This application claims the benefit of and priority to U.S. provisional patent application No. 62/617,170, filed on 12 Jan. 2019 and having the same title (attorney docket number IVO-0015-PV), the contents of which are hereby incorporated by reference in their entirety for any and all purposes

TECHNICAL FIELD OF THE INVENTION

This invention is directed to devices that maintain clean surfaces on medical connectors, particularly luer access devices such as needleless, valved connectors, and methods for using such articles.

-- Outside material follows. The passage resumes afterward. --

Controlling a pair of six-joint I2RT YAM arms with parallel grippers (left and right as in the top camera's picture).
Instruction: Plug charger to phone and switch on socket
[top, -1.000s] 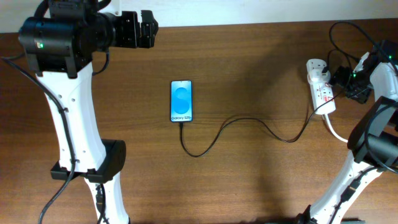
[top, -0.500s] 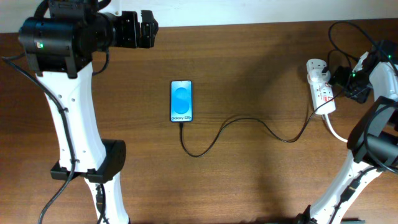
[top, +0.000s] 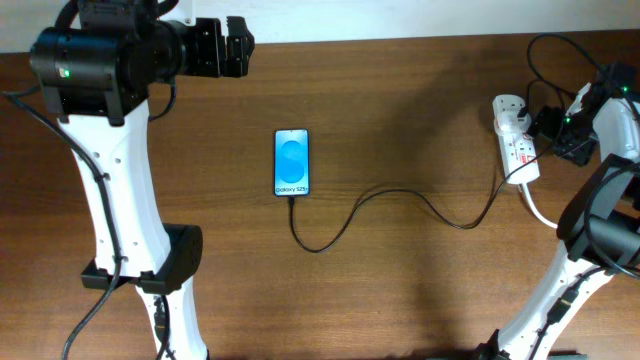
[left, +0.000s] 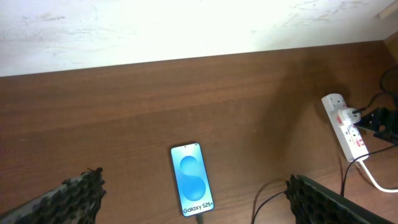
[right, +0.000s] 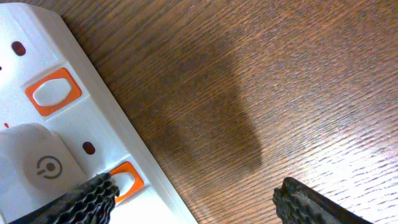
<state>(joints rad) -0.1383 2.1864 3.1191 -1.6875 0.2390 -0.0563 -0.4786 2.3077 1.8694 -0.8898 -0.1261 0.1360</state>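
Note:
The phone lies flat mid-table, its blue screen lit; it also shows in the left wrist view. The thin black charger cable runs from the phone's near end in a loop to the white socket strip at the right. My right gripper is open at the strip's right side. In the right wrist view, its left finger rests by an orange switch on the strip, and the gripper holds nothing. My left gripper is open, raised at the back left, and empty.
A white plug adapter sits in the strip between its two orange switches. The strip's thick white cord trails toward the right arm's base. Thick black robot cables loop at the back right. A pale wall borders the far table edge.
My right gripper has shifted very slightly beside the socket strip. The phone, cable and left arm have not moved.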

BACKGROUND OF THE INVENTION

1. Introduction

The following description includes information that may be useful in understanding the present invention. It is not an admission that any such information is prior art, or relevant, to the presently claimed inventions, or that any publication specifically or implicitly referenced is prior art.

2. Background

In the medical field, and in particular the area of infusion of fluids or aspiration of fluids to or from a patient, there remains a need to prevent the transmission of pathogens into or onto a patient from a potentially contaminated surface of a medical device such as a luer access device, for example, a needleless, valved connector. Pathogens include microorganisms such as bacteria and viruses, the transmission of which into a patient may result in an infection that could be life threatening. Specific to healthcare settings, the term “nosocomial infection” describes those infections that originate from or occur in a hospital or hospital-like setting. In the U.S., nosocomial infections are estimated to occur in at least 5% of all acute care hospitalizations. The estimated incidence is more than two million cases per year, resulting in significant morbidity, mortality, and an expense. Indeed, nosocomial infections are estimated to more than double the mortality and morbidity risks of any admitted patient, and likely result in about 90,000 deaths a year in the United States. Common sites for such transmissions are found on such medical connectors as luer access devices, vials, needleless (or needle free) valves, and the injection ports of valves, tubing, and catheters. The incidence of such infections in patients is increasing, and infection control practitioners (ICP's) often cite improper cleansing of sites as a major source of these infections.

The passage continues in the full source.